[Start of section]

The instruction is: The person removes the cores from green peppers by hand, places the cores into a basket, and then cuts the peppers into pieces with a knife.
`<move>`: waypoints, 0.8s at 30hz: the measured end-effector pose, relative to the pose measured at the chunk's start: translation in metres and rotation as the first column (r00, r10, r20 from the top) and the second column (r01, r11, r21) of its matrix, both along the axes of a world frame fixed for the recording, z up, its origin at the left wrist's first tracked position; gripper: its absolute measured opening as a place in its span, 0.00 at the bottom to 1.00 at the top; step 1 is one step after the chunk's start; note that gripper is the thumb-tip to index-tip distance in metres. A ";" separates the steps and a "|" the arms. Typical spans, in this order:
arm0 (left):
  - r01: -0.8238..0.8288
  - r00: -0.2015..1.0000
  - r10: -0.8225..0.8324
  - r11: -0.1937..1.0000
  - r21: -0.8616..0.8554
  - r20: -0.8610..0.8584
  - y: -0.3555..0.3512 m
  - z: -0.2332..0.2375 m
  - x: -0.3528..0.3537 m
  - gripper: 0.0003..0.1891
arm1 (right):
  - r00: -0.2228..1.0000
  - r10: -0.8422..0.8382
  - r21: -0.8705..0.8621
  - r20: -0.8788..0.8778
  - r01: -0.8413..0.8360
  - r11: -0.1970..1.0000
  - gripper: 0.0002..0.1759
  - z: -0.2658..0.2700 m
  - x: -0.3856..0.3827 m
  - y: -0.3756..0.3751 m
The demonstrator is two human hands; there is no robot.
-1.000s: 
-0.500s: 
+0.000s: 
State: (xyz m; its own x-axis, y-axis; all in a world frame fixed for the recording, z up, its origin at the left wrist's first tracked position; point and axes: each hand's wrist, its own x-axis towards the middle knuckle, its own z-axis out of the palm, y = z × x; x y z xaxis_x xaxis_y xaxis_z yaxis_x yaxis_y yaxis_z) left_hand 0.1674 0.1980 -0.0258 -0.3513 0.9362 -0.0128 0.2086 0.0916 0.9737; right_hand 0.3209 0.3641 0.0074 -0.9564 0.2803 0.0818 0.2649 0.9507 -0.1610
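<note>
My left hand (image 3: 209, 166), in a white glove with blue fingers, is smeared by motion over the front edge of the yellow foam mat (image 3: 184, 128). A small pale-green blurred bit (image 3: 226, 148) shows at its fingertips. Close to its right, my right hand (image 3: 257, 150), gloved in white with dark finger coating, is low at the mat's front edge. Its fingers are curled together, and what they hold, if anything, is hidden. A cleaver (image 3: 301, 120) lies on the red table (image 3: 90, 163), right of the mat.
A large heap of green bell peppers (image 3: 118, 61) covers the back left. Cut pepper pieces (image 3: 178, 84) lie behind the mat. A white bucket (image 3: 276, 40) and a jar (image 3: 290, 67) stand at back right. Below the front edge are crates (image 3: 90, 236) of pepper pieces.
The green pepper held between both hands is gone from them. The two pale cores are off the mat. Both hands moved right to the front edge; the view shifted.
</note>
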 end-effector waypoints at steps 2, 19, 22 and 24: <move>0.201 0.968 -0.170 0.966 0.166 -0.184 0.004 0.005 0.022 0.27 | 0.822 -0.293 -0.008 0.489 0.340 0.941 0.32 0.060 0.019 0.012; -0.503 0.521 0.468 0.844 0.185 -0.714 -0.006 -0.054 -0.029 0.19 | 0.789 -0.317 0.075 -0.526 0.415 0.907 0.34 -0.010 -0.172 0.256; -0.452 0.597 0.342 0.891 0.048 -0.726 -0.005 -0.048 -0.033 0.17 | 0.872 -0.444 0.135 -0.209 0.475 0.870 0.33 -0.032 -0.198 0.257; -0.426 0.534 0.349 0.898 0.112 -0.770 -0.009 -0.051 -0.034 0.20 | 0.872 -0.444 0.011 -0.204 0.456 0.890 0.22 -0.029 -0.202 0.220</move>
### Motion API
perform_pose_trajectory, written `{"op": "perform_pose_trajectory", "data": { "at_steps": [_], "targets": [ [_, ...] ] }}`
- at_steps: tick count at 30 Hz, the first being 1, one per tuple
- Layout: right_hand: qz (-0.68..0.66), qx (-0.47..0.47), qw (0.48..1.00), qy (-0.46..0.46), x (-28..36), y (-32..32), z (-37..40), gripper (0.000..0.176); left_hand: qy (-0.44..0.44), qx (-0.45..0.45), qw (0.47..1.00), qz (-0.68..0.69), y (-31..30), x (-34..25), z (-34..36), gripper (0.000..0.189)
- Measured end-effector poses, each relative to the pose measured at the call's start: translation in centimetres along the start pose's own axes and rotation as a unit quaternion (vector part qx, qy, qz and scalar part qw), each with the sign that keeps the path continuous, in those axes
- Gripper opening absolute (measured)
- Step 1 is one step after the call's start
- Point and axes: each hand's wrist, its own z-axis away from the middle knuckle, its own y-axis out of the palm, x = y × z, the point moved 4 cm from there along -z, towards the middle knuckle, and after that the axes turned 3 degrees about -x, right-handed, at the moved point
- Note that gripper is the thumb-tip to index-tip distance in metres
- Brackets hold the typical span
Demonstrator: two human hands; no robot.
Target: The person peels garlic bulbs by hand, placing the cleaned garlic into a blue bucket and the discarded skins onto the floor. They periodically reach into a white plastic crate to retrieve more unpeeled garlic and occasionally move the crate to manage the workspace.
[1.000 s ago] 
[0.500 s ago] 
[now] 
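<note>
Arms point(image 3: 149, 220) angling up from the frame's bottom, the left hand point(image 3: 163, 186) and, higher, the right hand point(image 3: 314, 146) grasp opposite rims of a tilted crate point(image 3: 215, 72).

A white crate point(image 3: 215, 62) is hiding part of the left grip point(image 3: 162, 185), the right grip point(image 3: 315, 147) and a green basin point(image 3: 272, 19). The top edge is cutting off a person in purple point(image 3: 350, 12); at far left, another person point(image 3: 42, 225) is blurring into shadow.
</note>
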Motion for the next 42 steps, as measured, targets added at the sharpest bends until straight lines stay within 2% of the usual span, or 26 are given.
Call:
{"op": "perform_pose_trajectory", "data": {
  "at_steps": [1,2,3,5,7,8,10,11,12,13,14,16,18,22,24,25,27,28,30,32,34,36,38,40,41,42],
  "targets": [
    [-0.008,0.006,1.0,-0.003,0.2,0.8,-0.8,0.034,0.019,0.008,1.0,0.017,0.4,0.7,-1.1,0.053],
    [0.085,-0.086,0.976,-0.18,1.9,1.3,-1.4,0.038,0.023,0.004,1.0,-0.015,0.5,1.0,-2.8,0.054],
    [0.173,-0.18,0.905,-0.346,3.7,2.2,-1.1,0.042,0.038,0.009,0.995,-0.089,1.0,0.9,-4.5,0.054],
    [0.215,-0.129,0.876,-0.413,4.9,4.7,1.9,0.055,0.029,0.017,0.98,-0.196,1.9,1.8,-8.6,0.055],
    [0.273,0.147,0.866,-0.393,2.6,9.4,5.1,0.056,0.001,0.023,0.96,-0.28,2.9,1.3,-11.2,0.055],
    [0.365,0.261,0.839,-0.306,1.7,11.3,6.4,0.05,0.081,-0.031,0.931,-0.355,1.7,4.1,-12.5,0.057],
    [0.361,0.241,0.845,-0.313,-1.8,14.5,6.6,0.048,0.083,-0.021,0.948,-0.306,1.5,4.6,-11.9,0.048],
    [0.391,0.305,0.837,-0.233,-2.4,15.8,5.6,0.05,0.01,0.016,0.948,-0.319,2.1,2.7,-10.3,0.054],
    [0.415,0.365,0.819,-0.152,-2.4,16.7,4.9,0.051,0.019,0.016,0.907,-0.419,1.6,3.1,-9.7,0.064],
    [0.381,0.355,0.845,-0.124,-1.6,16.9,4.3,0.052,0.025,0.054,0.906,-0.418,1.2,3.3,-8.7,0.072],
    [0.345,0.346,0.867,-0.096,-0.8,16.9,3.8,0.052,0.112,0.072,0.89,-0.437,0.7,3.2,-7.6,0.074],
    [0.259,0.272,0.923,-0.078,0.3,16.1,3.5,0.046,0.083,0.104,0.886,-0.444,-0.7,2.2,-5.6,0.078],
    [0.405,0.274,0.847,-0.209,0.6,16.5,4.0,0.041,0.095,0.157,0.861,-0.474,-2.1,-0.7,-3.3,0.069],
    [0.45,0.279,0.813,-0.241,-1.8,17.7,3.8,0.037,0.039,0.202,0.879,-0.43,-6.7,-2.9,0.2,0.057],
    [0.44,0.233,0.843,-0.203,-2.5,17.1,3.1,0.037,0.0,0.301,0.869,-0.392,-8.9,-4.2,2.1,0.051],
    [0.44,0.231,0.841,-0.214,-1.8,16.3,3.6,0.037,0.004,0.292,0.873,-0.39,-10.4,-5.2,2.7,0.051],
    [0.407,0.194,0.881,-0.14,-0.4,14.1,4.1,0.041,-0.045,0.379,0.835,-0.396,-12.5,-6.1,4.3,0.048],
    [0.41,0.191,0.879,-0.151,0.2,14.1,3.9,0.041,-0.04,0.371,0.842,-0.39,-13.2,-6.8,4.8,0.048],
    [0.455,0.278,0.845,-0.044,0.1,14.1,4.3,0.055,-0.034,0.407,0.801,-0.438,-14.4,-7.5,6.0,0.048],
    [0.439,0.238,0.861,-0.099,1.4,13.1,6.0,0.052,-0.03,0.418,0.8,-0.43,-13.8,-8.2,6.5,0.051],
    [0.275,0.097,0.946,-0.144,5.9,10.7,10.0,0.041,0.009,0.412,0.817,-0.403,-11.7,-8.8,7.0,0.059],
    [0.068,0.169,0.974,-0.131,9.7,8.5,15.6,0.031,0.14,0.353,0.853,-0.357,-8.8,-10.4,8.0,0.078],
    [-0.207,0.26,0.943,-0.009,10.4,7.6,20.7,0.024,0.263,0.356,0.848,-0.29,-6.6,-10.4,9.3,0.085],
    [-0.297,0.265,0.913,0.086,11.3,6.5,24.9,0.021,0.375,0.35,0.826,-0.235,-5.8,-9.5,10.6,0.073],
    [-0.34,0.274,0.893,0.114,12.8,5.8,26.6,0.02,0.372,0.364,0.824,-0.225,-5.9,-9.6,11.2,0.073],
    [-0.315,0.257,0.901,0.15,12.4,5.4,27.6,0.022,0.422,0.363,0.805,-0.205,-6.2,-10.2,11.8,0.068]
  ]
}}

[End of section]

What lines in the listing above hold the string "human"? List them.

> [PROBLEM SOLUTION]
The demonstrator is two human hands; there is no robot.
Demonstrator: two human hands; no robot.

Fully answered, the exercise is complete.